New category of tax-exempt PABs could help with disaster recovery, lawmakers say

WASHINGTON -- Twenty House Democrats led by Rep. Richard Neal, the ranking minority member of the House Ways and Means Committee, are proposing the permanent creation of a new category of tax-exempt private-activity bonds to be used to finance the reconstruction and rehabilitation of property following natural disasters.

Hurricane Irma, Bonita Springs, Fla. Sept. 12, 2017
Mobile homes stand in a flooded neighborhood in Bonita Springs, Florida, U.S., on Tuesday, Sept. 12, 2017. Hurricane Irma smashed into Southern Florida as a Category 4 storm, driving a wall of water and violent winds ashore and marking the first time since 1964 the U.S. was hit by back-to-back major hurricanes. Photographer: Daniel Acker/Bloomberg

Their proposal for qualified disaster recovery bonds is part of a larger bill they introduced late Tuesday that would provide a broad array of tax breaks and incentives for disasters dating back to 2012 through this year and beyond.

Other natural disaster provisions important to the municipal bond market included in the bill range from a waiver for certain rules for mortgage revenue bonds to the allowance for an advance refunding of certain tax exempt bonds and an increase on low-income tax credits that are often paired with PABs to finance projects.

The bill, dubbed "Give a Hand Act" for "Give Assistance and Help to Americans Impacted by Natural Disasters Act" (H.R. 4172), also has provisions targeted to the victims of the recent hurricanes that have struck the Southeast and U.S. Caribbean territories as well as victims of the wildfires in California.

Hurricane Sandy victims and others affected by natural disasters that occurred between 2012 and 2015 would be covered in a section of temporary measures similar to the permanent provisions.

The chief sponsors, besides Neal of Massachusetts, are Bill Pascrell of New Jersey and Mike Thompson of California. All of them are members of the House Ways and Means Committee, which is expected to begin voting on tax reform legislation as soon as next week.

The Trump administration separately has said it will submit a request for a new round of disaster aid by the middle of this month to assist with rebuilding from the hurricanes and wildfires.

Neal, the ranking Democrat on the committee, last week released a set of tax principles Democrats have agreed to.
The Democrats said last week they support making the Build America Bonds program permanent and generally maintaining and expanding tax-exempt bond financing. They also called for leveraging private investment to create public-private partnerships for infrastructure.
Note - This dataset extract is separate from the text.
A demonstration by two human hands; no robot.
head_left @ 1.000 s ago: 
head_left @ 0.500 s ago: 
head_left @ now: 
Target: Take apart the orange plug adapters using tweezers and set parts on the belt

Some of those principles -- making the New Markets Tax Credit program permanent and enhancing the low-income housing tax credit – are included in the legislation introduced Tuesday.

The new bill comes in response to a request last month by the Council of Development Finance Agencies for Congress to create a new permanent category of federally tax-exempt bonds for disaster rebuilding.
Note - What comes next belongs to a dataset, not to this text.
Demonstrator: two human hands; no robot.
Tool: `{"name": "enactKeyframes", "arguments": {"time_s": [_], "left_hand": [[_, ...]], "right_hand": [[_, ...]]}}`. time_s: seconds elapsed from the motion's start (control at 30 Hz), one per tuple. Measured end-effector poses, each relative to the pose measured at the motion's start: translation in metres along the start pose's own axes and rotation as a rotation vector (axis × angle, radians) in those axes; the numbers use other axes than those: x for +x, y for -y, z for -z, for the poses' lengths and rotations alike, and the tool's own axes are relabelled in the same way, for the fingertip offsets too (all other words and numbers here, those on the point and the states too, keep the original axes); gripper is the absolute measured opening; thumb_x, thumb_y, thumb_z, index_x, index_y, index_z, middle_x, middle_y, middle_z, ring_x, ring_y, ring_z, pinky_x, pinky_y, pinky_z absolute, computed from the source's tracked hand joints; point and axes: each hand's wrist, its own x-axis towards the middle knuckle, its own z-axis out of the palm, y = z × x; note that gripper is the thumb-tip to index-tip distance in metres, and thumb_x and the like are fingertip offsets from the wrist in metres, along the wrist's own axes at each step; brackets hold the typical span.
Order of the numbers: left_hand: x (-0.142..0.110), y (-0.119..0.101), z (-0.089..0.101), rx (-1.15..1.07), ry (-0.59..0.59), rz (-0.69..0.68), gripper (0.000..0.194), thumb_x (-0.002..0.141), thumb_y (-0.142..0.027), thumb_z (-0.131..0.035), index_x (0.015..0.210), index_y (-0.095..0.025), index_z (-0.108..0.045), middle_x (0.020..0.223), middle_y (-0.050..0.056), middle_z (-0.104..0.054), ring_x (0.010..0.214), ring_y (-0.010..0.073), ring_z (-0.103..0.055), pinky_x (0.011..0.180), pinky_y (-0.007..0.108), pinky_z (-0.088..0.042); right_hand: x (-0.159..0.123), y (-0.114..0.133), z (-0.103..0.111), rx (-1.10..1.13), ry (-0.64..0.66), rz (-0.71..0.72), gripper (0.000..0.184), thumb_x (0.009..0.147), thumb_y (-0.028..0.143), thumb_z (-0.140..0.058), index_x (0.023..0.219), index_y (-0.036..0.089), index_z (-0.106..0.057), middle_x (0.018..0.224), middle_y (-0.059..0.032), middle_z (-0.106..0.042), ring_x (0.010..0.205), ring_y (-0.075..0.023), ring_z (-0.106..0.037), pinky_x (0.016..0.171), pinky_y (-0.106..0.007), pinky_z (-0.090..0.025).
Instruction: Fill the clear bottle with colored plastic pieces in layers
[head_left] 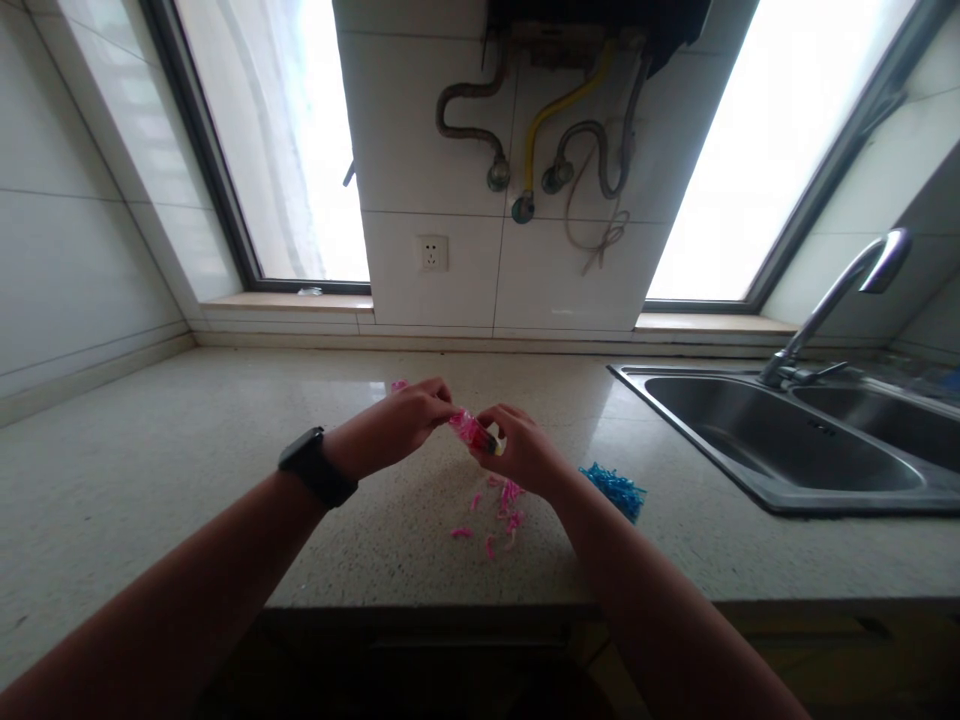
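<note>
Over the counter, my left hand (420,412) pinches one end of a small pink see-through packet (466,428). The fingers of my right hand (521,447) close round its other end, where dark and yellowish parts show; its exact kind is unclear. Below the hands lie loose short pink pieces (511,497), scattered on the counter. A pile of thin blue strands (615,490) rests by my right forearm, partly covered by it. Just behind my left hand a bit of another pink thing (399,385) peeks out.
The speckled stone counter (187,480) runs from the left wall to a steel sink (772,430) with a curved tap (840,300) at the right. On the tiled wall are a socket (433,253) and bent pipes (531,140). Windows stand on both sides.
</note>
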Motion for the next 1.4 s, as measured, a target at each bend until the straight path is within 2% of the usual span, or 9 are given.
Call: {"name": "enactKeyframes", "arguments": {"time_s": [0.2, 0.43, 0.73, 0.87, 1.03, 1.27, 1.4], "left_hand": [[0.000, 0.003, -0.001, -0.032, -0.005, -0.019, 0.029, 0.092, -0.006, -0.046, 0.098, -0.019, -0.072, 0.098, 0.006, -0.065, 0.085, 0.0142, -0.060, 0.080, 0.029, -0.045], [0.002, 0.006, 0.000, -0.064, -0.083, 0.085, 0.017, 0.087, -0.013, -0.062, 0.095, -0.021, -0.074, 0.086, 0.002, -0.072, 0.082, 0.0154, -0.063, 0.076, 0.029, -0.045], [0.002, 0.008, -0.005, -0.121, -0.143, 0.137, 0.020, 0.085, -0.013, -0.062, 0.092, -0.023, -0.077, 0.088, 0.003, -0.066, 0.079, 0.0136, -0.061, 0.073, 0.027, -0.046], [0.003, 0.007, -0.005, -0.128, -0.150, 0.128, 0.020, 0.087, -0.014, -0.061, 0.096, -0.023, -0.077, 0.089, 0.004, -0.070, 0.080, 0.0148, -0.063, 0.076, 0.029, -0.048], [0.003, 0.005, -0.005, -0.139, -0.187, 0.171, 0.023, 0.089, -0.022, -0.062, 0.108, -0.023, -0.073, 0.101, 0.006, -0.075, 0.090, 0.0183, -0.068, 0.082, 0.033, -0.051], [0.002, 0.003, -0.008, -0.157, -0.196, 0.182, 0.030, 0.086, -0.016, -0.058, 0.114, -0.020, -0.069, 0.100, 0.007, -0.074, 0.088, 0.0164, -0.069, 0.078, 0.030, -0.054], [0.002, 0.004, -0.010, -0.222, -0.224, 0.163, 0.041, 0.084, -0.016, -0.060, 0.125, -0.018, -0.062, 0.102, 0.007, -0.073, 0.087, 0.0153, -0.068, 0.082, 0.031, -0.055]], "right_hand": [[0.001, -0.003, -0.001, -0.058, -0.008, 0.022, 0.031, 0.073, 0.022, -0.071, 0.103, 0.022, -0.060, 0.099, -0.0057, -0.064, 0.092, -0.0200, -0.056, 0.083, -0.032, -0.041], [0.001, -0.003, 0.000, -0.118, 0.018, 0.037, 0.032, 0.075, 0.025, -0.070, 0.106, 0.021, -0.061, 0.099, -0.0064, -0.064, 0.094, -0.0214, -0.057, 0.085, -0.033, -0.041], [0.003, -0.001, -0.002, -0.096, 0.017, 0.015, 0.030, 0.074, 0.025, -0.072, 0.102, 0.021, -0.062, 0.098, -0.0061, -0.065, 0.094, -0.0213, -0.057, 0.084, -0.033, -0.041], [0.003, -0.001, -0.003, -0.073, 0.005, 0.009, 0.027, 0.076, 0.025, -0.071, 0.101, 0.020, -0.062, 0.097, -0.0059, -0.065, 0.093, -0.0203, -0.057, 0.084, -0.033, -0.041], [0.003, -0.001, -0.003, -0.047, -0.003, -0.002, 0.023, 0.077, 0.026, -0.070, 0.098, 0.020, -0.062, 0.097, -0.0056, -0.064, 0.091, -0.0192, -0.057, 0.083, -0.032, -0.041], [0.003, 0.000, -0.003, -0.042, -0.011, -0.019, 0.024, 0.078, 0.027, -0.070, 0.100, 0.020, -0.062, 0.096, -0.0055, -0.064, 0.089, -0.0186, -0.057, 0.082, -0.031, -0.041], [0.004, 0.001, -0.003, -0.043, -0.008, -0.040, 0.025, 0.077, 0.027, -0.070, 0.101, 0.021, -0.064, 0.095, -0.0049, -0.064, 0.084, -0.0172, -0.055, 0.077, -0.029, -0.040]]}}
CDFA asked for Congress to create the permanent program by using the lessons learned from several temporary bond programs lawmakers created in the wake of other recent natural disasters and the terrorist attack of Sept. 11, 2001 in New York City.

Following the destruction of the World Trade Center by terrorists, Congress authorized the issuance of $8 billion in tax-exempt Liberty Bonds for use in Manhattan.
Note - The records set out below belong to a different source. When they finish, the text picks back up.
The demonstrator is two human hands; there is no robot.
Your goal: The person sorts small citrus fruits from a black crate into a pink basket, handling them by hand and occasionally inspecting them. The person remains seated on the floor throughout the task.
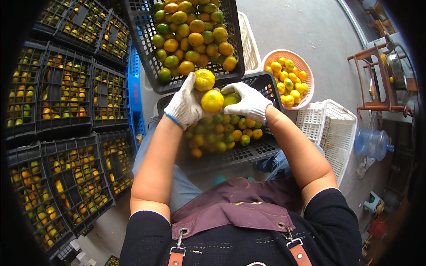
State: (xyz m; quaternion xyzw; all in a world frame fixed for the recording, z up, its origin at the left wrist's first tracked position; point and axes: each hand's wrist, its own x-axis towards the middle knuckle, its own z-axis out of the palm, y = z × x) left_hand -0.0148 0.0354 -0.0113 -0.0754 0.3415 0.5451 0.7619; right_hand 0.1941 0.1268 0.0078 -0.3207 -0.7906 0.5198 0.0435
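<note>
White knitted gloves cover both my hands. My left hand (186, 103) holds two yellow-orange citrus fruits, an upper one (204, 80) by the thumb and a lower one (212, 101) at the fingers. My right hand (248, 102) is closed around a greenish citrus fruit (231, 99), close beside the lower one. Both hands are above a black plastic crate (256, 151) with many green and orange fruits at my lap. Beyond them a tilted black crate (241, 43) holds many more green and orange fruits.
A pink round basket (312, 89) of yellow-orange fruits stands at the right, near white plastic crates (346, 139). Stacked black crates (66, 129) full of fruit line the left, beside a blue plastic pallet (134, 89). Farther right are a water jug (371, 143) and a wooden chair (377, 78).
</note>
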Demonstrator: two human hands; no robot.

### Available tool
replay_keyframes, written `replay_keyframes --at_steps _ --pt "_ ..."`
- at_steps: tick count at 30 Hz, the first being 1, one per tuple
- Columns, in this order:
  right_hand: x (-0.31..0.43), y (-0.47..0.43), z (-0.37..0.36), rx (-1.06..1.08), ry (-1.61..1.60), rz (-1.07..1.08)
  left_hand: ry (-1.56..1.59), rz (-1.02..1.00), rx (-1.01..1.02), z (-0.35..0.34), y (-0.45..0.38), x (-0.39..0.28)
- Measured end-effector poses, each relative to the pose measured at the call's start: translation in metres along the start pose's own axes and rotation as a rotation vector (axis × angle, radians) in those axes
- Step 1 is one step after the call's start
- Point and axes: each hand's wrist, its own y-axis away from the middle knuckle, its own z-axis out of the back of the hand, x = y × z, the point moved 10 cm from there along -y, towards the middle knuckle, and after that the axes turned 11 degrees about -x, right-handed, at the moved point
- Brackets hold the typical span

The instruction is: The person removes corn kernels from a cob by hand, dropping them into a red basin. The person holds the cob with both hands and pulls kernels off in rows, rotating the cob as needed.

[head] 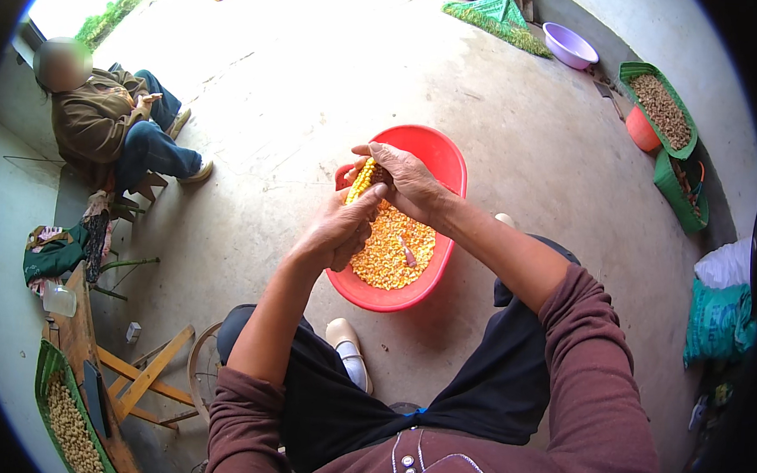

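Observation:
Over a red plastic basin [407, 300] my two hands are close together on a partly shelled corn cob [361, 182]. Yellow kernels remain along its left side, and a dark reddish bare part shows on its right. My left hand [343, 224] holds the cob from below, thumb against it. From above and the right, my right hand [405, 176] closes round the cob's dark side; its palm side is hidden. Loose corn kernels [387, 256] cover the basin's bottom, with a small reddish piece [407, 252] lying on them.
A seated person [100, 115] is at the left. A wooden table [77, 322] with a green tray of peanuts [68, 419] stands lower left. Along the right wall are a purple basin [569, 45], a green container [662, 111], an orange-red bucket [642, 130] and teal sacks [716, 322].

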Motion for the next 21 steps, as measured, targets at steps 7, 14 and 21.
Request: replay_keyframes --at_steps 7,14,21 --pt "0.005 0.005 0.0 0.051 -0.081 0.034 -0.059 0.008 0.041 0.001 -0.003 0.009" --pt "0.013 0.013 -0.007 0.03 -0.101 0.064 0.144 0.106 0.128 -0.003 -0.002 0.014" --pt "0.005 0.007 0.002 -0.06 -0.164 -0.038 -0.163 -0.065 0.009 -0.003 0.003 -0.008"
And after Hurricane Katrina flooded and devastated New Orleans and other parts of the Gulf Coast in 2005, Congress enacted the Gulf Zone Opportunity Act of 2005. That legislation authorized $14.9 billion in tax-exempt private activity bonds for Louisiana, Alabama and Mississippi. It also authorizes an additional $7.9 billion in advance refunding bonds.

In addition, Congress has authorized Hurricane Ike Bonds and Midwestern Disaster Area Bonds for disaster rebuilding in recent years.

The nonpartisan Congressional Research Service reviewed those temporary bond programs. “Both the Gulf Opportunity Zone Act of 2005 and the Heartland Disaster Tax Relief Act of 2008 allowed affected states to issue tax-exempt bonds to finance qualified activities involving residential rental projects, nonresidential real property, and public utility property located in the disaster area and below market rate mortgages for low- and moderate-income home buyers,’’ CRS said.

“There was not, however, a comparable package of tax benefits provided following tropical storm Irene in 2011 or Hurricane Sandy in 2012,’’ the CRS report said. “Some general disaster provisions were available for all disasters declared in 2008 and 2009.’’

Congressional lawmakers from the Northeast have not given up in their effort to create disaster recovery bonds for rebuilding in the wake of Superstorm Sandy in 2012.

In September, Pascrell and Rep. Tom Reed, R-N.Y., another member of the Ways and Means Committee, introduced a bipartisan bill (H.R. 3679) proposing $10 billion in qualified disaster recovery bonds for disasters between 2012 and 2015.

The Pascrell-Reed bill had 41 bipartisan cosponsors in the House and 12 in the Senate during the last Congress, according to Pascrell’s spokesman.